__WHAT IS EXPECTED__
The entries below are to be duplicated exactly, with nothing left out.

__ENTRIES SHOWN__
[Start of Attachment]
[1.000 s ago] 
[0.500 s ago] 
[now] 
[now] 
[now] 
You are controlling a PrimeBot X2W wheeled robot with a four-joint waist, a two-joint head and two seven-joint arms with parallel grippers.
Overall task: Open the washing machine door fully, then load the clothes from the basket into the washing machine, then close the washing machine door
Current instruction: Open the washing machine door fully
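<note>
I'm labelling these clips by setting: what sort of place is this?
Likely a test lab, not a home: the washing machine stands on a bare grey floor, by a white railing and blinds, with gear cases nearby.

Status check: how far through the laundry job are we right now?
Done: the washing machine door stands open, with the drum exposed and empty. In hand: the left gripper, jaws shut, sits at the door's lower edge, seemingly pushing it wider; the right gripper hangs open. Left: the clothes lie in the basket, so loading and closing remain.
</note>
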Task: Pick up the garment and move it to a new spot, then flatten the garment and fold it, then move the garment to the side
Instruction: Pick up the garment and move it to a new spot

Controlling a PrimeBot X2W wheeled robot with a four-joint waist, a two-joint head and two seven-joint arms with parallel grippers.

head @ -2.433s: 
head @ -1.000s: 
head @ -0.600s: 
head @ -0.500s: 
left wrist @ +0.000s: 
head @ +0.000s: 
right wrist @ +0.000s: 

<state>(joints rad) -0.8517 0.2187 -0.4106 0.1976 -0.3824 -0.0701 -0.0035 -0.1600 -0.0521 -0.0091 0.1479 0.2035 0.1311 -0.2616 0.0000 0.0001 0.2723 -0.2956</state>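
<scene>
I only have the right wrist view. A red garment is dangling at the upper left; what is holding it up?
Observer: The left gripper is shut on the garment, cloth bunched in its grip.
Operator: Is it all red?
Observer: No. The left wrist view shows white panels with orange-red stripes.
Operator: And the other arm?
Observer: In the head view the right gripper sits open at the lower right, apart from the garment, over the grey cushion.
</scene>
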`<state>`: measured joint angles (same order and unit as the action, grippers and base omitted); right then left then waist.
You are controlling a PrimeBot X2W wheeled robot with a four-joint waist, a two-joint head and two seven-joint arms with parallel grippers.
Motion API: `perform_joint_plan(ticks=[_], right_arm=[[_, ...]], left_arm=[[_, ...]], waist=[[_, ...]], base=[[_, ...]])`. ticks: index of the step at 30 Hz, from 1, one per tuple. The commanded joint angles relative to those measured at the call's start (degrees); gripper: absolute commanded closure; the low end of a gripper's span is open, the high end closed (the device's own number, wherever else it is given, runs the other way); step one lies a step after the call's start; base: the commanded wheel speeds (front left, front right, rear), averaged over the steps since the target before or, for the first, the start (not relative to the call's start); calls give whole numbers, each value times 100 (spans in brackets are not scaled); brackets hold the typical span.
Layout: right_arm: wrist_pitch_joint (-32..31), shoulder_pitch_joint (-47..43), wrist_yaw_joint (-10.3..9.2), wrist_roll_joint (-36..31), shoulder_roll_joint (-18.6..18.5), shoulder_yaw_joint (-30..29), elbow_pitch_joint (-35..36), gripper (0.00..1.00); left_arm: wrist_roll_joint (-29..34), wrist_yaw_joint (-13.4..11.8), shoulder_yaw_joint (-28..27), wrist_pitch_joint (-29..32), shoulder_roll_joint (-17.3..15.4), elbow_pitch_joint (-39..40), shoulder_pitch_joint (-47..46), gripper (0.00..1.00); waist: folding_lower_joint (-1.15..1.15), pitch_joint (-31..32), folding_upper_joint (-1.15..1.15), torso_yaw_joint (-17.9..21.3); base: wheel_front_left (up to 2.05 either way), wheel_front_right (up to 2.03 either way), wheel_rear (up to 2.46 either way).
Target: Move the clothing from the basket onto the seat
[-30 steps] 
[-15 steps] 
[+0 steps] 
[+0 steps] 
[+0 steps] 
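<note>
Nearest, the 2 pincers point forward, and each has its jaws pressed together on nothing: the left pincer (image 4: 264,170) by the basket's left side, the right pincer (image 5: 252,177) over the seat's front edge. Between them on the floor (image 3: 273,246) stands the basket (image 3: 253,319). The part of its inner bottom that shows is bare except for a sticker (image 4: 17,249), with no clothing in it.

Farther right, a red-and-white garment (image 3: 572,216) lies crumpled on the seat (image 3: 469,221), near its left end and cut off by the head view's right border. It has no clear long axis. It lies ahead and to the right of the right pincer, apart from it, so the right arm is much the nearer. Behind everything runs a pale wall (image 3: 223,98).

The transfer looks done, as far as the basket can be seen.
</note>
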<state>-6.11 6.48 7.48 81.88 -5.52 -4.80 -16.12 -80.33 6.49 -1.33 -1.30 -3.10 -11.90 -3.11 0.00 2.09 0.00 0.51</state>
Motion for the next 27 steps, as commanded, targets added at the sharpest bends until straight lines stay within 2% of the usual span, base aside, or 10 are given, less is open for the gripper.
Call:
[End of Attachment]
__OUTPUT FOR THIS TASK__
[1.000 s ago] 
[0.500 s ago] 
[now] 
[now] 
[now] 
You are controlling a PrimeBot X2W wheeled robot with a four-joint waist, a two-joint head and two seven-joint arms with parallel grippers.
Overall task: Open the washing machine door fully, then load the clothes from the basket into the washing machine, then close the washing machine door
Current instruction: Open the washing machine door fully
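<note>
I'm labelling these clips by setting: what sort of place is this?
Likely a test lab, not a home: the washing machine stands on a bare grey floor, by a white railing and blinds, with gear cases nearby.

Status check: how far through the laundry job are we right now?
Done: the washing machine door stands open, with the drum exposed and empty. In hand: the left gripper, jaws shut, sits at the door's lower edge, seemingly pushing it wider; the right gripper hangs open. Left: the clothes lie in the basket, so loading and closing remain.
</note>
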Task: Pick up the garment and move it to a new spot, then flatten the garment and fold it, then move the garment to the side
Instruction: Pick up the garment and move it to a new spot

Controlling a PrimeBot X2W wheeled robot with a four-joint waist, a two-joint head and two seven-joint arms with parallel grippers.

head @ -2.433s: 
head @ -1.000s: 
head @ -0.600s: 
head @ -0.500s: 
left wrist @ +0.000s: 
head @ +0.000s: 
right wrist @ +0.000s: 

<state>(joints rad) -0.8517 0.2187 -0.4106 0.1976 -0.3824 -0.0701 -0.0035 -0.1600 -0.0521 -0.0091 0.1479 0.2035 0.1311 -0.2616 0.0000 0.0001 0.2723 -0.2956</state>
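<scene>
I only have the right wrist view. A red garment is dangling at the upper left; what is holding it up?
Observer: The left gripper is shut on the garment, cloth bunched in its grip.
Operator: Is it all red?
Observer: No. The left wrist view shows white panels with orange-red stripes.
Operator: And the other arm?
Observer: In the head view the right gripper sits open at the lower right, apart from the garment, over the grey cushion.
</scene>
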`<state>`: measured joint angles (same order and unit as the action, grippers and base omitted); right then left then waist.
You are controlling a PrimeBot X2W wheeled robot with a four-joint waist, a two-joint head and two seven-joint arms with parallel grippers.
Motion API: `perform_joint_plan(ticks=[_], right_arm=[[_, ...]], left_arm=[[_, ...]], waist=[[_, ...]], base=[[_, ...]])`. ticks: index of the step at 30 Hz, from 1, one per tuple. The commanded joint angles relative to those measured at the call's start (degrees); gripper: absolute commanded closure; the low end of a gripper's span is open, the high end closed (the device's own number, wherever else it is given, runs the other way); step one lies a step after the call's start; base: the commanded wheel speeds (front left, front right, rear), averaged over the steps since the target before or, for the first, the start (not relative to the call's start); calls give whole numbers, each value times 100 (spans in brackets are not scaled); brackets hold the typical span.
Layout: right_arm: wrist_pitch_joint (-32..31), shoulder_pitch_joint (-47..43), wrist_yaw_joint (-10.3..9.2), wrist_roll_joint (-36..31), shoulder_roll_joint (-18.6..18.5), shoulder_yaw_joint (-30..29), elbow_pitch_joint (-35..36), gripper (0.00..1.00); left_arm: wrist_roll_joint (-29..34), wrist_yaw_joint (-13.4..11.8), shoulder_yaw_joint (-28..27), wrist_pitch_joint (-29..32), shoulder_roll_joint (-17.3..15.4), elbow_pitch_joint (-39..40), shoulder_pitch_joint (-47..46), gripper (0.00..1.00); waist: folding_lower_joint (-1.15..1.15), pitch_joint (-31..32), folding_upper_joint (-1.15..1.15), torso_yaw_joint (-17.9..21.3); base: wheel_front_left (up to 2.05 either way), wheel_front_right (up to 2.03 either way), wheel_rear (up to 2.46 either way).
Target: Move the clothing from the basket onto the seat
[-30 steps] 
[-15 steps] 
[+0 steps] 
[+0 steps] 
[+0 steps] 
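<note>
Nearest, the 2 pincers point forward, and each has its jaws pressed together on nothing: the left pincer (image 4: 264,170) by the basket's left side, the right pincer (image 5: 252,177) over the seat's front edge. Between them on the floor (image 3: 273,246) stands the basket (image 3: 253,319). The part of its inner bottom that shows is bare except for a sticker (image 4: 17,249), with no clothing in it.

Farther right, a red-and-white garment (image 3: 572,216) lies crumpled on the seat (image 3: 469,221), near its left end and cut off by the head view's right border. It has no clear long axis. It lies ahead and to the right of the right pincer, apart from it, so the right arm is much the nearer. Behind everything runs a pale wall (image 3: 223,98).

The transfer looks done, as far as the basket can be seen.
</note>
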<state>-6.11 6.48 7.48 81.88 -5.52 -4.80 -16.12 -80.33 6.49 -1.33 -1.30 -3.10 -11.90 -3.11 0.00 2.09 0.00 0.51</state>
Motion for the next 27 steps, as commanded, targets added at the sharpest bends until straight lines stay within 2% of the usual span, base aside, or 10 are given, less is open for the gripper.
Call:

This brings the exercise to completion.